Provided data:
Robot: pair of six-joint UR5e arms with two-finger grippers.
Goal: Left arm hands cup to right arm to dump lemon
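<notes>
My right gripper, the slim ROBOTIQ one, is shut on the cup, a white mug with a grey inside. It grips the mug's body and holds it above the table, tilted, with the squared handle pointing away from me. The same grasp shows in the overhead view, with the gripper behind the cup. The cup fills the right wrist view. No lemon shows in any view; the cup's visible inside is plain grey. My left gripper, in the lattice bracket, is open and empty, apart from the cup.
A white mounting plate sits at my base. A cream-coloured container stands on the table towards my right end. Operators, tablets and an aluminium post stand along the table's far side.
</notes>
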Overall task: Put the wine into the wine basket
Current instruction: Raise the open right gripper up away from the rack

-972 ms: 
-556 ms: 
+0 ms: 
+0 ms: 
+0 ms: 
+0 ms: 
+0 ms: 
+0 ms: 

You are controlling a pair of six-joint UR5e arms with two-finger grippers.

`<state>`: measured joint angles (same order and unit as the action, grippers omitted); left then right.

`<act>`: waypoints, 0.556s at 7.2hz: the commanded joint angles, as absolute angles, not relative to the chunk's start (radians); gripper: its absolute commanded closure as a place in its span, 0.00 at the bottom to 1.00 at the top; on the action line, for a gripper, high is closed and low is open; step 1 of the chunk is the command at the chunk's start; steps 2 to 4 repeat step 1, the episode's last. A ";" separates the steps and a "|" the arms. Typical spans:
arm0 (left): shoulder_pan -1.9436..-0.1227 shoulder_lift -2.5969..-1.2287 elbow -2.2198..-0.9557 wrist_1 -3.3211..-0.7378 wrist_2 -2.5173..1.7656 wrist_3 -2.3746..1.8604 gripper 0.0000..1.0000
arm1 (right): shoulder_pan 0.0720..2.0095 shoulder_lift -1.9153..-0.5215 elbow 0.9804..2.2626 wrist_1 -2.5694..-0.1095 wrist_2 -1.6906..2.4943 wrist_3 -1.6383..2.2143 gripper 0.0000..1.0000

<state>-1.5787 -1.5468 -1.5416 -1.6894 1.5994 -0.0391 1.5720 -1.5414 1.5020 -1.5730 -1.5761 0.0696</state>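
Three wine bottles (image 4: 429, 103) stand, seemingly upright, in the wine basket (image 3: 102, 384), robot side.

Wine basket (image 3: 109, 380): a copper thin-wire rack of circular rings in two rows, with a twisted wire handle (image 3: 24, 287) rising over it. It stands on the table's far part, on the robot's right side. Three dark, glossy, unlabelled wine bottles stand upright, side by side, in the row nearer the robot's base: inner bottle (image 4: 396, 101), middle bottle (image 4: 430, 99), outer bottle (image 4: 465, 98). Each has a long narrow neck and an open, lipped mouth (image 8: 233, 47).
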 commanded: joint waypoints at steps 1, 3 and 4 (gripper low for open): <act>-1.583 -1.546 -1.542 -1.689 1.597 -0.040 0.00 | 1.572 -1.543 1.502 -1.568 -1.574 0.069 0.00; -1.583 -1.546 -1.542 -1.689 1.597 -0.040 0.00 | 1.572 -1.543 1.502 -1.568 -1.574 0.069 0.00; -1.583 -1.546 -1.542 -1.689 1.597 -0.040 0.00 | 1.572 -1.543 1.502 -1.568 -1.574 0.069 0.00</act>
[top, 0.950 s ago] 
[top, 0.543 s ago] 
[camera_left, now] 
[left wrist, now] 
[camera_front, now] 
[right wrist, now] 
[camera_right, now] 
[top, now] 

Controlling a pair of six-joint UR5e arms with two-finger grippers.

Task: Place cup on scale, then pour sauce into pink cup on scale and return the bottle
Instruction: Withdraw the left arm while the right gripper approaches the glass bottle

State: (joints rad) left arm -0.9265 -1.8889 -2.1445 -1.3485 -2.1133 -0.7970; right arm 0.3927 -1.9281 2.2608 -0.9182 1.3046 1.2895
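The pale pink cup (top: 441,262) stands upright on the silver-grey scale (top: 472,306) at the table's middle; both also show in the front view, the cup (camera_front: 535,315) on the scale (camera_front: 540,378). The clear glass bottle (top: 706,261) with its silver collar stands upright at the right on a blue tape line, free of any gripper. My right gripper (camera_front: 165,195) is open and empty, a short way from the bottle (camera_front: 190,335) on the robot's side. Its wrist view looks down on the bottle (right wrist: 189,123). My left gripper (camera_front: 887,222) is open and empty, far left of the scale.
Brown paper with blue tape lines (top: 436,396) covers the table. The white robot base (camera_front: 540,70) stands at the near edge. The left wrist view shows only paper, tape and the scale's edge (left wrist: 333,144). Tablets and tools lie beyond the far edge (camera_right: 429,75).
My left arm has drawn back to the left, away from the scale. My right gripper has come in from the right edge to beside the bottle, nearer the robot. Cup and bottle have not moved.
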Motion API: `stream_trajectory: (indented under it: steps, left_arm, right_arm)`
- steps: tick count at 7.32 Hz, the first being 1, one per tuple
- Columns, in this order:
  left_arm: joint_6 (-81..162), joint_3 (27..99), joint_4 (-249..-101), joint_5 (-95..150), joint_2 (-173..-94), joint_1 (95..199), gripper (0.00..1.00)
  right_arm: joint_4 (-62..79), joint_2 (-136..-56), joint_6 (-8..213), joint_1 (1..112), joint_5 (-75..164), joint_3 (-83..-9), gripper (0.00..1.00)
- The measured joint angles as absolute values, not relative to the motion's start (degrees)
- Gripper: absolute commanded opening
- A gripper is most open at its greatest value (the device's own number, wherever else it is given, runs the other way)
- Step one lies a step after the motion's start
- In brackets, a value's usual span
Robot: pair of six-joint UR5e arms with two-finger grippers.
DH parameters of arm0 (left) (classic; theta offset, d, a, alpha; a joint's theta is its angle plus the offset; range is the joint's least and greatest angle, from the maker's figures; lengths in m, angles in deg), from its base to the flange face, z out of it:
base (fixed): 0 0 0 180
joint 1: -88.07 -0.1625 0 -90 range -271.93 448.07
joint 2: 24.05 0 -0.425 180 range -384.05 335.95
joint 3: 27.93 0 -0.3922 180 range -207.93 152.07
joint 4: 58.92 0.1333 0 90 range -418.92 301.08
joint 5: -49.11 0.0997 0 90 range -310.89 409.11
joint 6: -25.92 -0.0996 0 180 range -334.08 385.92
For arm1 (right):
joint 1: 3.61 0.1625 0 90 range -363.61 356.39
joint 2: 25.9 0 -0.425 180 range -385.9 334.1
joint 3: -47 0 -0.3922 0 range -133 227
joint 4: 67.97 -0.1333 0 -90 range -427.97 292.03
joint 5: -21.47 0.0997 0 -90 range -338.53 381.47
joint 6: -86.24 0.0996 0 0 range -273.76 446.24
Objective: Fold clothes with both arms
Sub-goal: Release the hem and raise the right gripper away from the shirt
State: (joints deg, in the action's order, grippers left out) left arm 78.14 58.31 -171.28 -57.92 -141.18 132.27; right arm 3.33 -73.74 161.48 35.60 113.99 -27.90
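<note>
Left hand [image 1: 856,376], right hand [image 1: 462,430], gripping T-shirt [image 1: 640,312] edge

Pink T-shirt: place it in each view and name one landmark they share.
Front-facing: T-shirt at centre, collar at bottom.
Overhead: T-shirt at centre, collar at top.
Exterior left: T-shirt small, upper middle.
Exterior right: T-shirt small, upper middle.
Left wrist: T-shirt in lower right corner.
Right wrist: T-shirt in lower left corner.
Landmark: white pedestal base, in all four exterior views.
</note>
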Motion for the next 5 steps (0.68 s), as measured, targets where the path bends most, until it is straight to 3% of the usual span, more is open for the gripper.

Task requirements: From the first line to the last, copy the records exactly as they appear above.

Written response:
Robot: pair of six-joint UR5e arms with two-finger grippers.
Goal: Left arm hands cup to right arm to dump lemon
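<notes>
My right gripper, the slim ROBOTIQ one, is shut on the cup, a white mug with a grey inside. It grips the mug's body and holds it above the table, tilted, with the squared handle pointing away from me. The same grasp shows in the overhead view, with the gripper behind the cup. The cup fills the right wrist view. No lemon shows in any view; the cup's visible inside is plain grey. My left gripper, in the lattice bracket, is open and empty, apart from the cup.
A white mounting plate sits at my base. A cream-coloured container stands on the table towards my right end. Operators, tablets and an aluminium post stand along the table's far side.
</notes>
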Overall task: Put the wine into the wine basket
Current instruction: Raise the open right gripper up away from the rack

-972 ms: 
-556 ms: 
+0 ms: 
+0 ms: 
+0 ms: 
+0 ms: 
+0 ms: 
+0 ms: 

You are controlling a pair of six-joint UR5e arms with two-finger grippers.

`<state>`: measured joint angles (same order and unit as the action, grippers omitted); left then right.

`<act>`: waypoints, 0.556s at 7.2hz: the commanded joint angles, as absolute angles, not relative to the chunk's start (radians); gripper: its absolute commanded closure as a place in its span, 0.00 at the bottom to 1.00 at the top; on the action line, for a gripper, high is closed and low is open; step 1 of the chunk is the command at the chunk's start; steps 2 to 4 repeat step 1, the episode's last. A ";" separates the steps and a "|" the arms. Typical spans:
arm0 (left): shoulder_pan -1.9436..-0.1227 shoulder_lift -2.5969..-1.2287 elbow -2.2198..-0.9557 wrist_1 -3.3211..-0.7378 wrist_2 -2.5173..1.7656 wrist_3 -2.3746..1.8604 gripper 0.0000..1.0000
arm1 (right): shoulder_pan 0.0720..2.0095 shoulder_lift -1.9153..-0.5215 elbow 0.9804..2.2626 wrist_1 -2.5694..-0.1095 wrist_2 -1.6906..2.4943 wrist_3 -1.6383..2.2143 gripper 0.0000..1.0000

<state>-1.5787 -1.5468 -1.5416 -1.6894 1.5994 -0.0391 1.5720 -1.5414 1.5020 -1.5730 -1.5761 0.0696</state>
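Three wine bottles (image 4: 429, 103) stand, seemingly upright, in the wine basket (image 3: 102, 384), robot side.

Wine basket (image 3: 109, 380): a copper thin-wire rack of circular rings in two rows, with a twisted wire handle (image 3: 24, 287) rising over it. It stands on the table's far part, on the robot's right side. Three dark, glossy, unlabelled wine bottles stand upright, side by side, in the row nearer the robot's base: inner bottle (image 4: 396, 101), middle bottle (image 4: 430, 99), outer bottle (image 4: 465, 98). Each has a long narrow neck and an open, lipped mouth (image 8: 233, 47).
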 commanded: joint waypoints at steps 1, 3 and 4 (gripper low for open): <act>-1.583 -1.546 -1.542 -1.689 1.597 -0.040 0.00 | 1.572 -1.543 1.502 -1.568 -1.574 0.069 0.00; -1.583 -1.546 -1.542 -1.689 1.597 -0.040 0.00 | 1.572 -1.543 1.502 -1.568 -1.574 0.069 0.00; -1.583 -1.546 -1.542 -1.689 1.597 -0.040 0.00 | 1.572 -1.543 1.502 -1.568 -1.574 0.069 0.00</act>
[top, 0.950 s ago] 
[top, 0.543 s ago] 
[camera_left, now] 
[left wrist, now] 
[camera_front, now] 
[right wrist, now] 
[camera_right, now] 
[top, now] 

Controlling a pair of six-joint UR5e arms with two-finger grippers.

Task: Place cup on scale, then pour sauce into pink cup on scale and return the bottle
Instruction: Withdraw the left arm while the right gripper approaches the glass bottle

State: (joints rad) left arm -0.9265 -1.8889 -2.1445 -1.3485 -2.1133 -0.7970; right arm 0.3927 -1.9281 2.2608 -0.9182 1.3046 1.2895
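The pale pink cup (top: 441,262) stands upright on the silver-grey scale (top: 472,306) at the table's middle; both also show in the front view, the cup (camera_front: 535,315) on the scale (camera_front: 540,378). The clear glass bottle (top: 706,261) with its silver collar stands upright at the right on a blue tape line, free of any gripper. My right gripper (camera_front: 165,195) is open and empty, a short way from the bottle (camera_front: 190,335) on the robot's side. Its wrist view looks down on the bottle (right wrist: 189,123). My left gripper (camera_front: 887,222) is open and empty, far left of the scale.
Brown paper with blue tape lines (top: 436,396) covers the table. The white robot base (camera_front: 540,70) stands at the near edge. The left wrist view shows only paper, tape and the scale's edge (left wrist: 333,144). Tablets and tools lie beyond the far edge (camera_right: 429,75).
My left arm has drawn back to the left, away from the scale. My right gripper has come in from the right edge to beside the bottle, nearer the robot. Cup and bottle have not moved.
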Motion API: `stream_trajectory: (indented under it: steps, left_arm, right_arm)`
- steps: tick count at 7.32 Hz, the first being 1, one per tuple
- Columns, in this order:
  left_arm: joint_6 (-81..162), joint_3 (27..99), joint_4 (-249..-101), joint_5 (-95..150), joint_2 (-173..-94), joint_1 (95..199), gripper (0.00..1.00)
  right_arm: joint_4 (-62..79), joint_2 (-136..-56), joint_6 (-8..213), joint_1 (1..112), joint_5 (-75..164), joint_3 (-83..-9), gripper (0.00..1.00)
- The measured joint angles as absolute values, not relative to the motion's start (degrees)
- Gripper: absolute commanded opening
- A gripper is most open at its greatest value (the device's own number, wherever else it is given, runs the other way)
- Step one lies a step after the motion's start
- In brackets, a value's usual span
Robot: pair of six-joint UR5e arms with two-finger grippers.
DH parameters of arm0 (left) (classic; theta offset, d, a, alpha; a joint's theta is its angle plus the offset; range is the joint's least and greatest angle, from the maker's figures; lengths in m, angles in deg), from its base to the flange face, z out of it:
base (fixed): 0 0 0 180
joint 1: -88.07 -0.1625 0 -90 range -271.93 448.07
joint 2: 24.05 0 -0.425 180 range -384.05 335.95
joint 3: 27.93 0 -0.3922 180 range -207.93 152.07
joint 4: 58.92 0.1333 0 90 range -418.92 301.08
joint 5: -49.11 0.0997 0 90 range -310.89 409.11
joint 6: -25.92 -0.0996 0 180 range -334.08 385.92
For arm1 (right):
joint 1: 3.61 0.1625 0 90 range -363.61 356.39
joint 2: 25.9 0 -0.425 180 range -385.9 334.1
joint 3: -47 0 -0.3922 0 range -133 227
joint 4: 67.97 -0.1333 0 -90 range -427.97 292.03
joint 5: -21.47 0.0997 0 -90 range -338.53 381.47
joint 6: -86.24 0.0996 0 0 range -273.76 446.24
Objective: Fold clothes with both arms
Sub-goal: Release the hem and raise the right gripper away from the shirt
State: (joints deg, in the action's order, grippers left out) left arm 78.14 58.31 -171.28 -57.92 -141.18 132.27; right arm 3.33 -73.74 161.48 35.60 113.99 -27.90
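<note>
Left hand [image 1: 856,376], right hand [image 1: 462,430], gripping T-shirt [image 1: 640,312] edge

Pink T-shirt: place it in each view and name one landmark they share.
Front-facing: T-shirt at centre, collar at bottom.
Overhead: T-shirt at centre, collar at top.
Exterior left: T-shirt small, upper middle.
Exterior right: T-shirt small, upper middle.
Left wrist: T-shirt in lower right corner.
Right wrist: T-shirt in lower left corner.
Landmark: white pedestal base, in all four exterior views.
</note>
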Motion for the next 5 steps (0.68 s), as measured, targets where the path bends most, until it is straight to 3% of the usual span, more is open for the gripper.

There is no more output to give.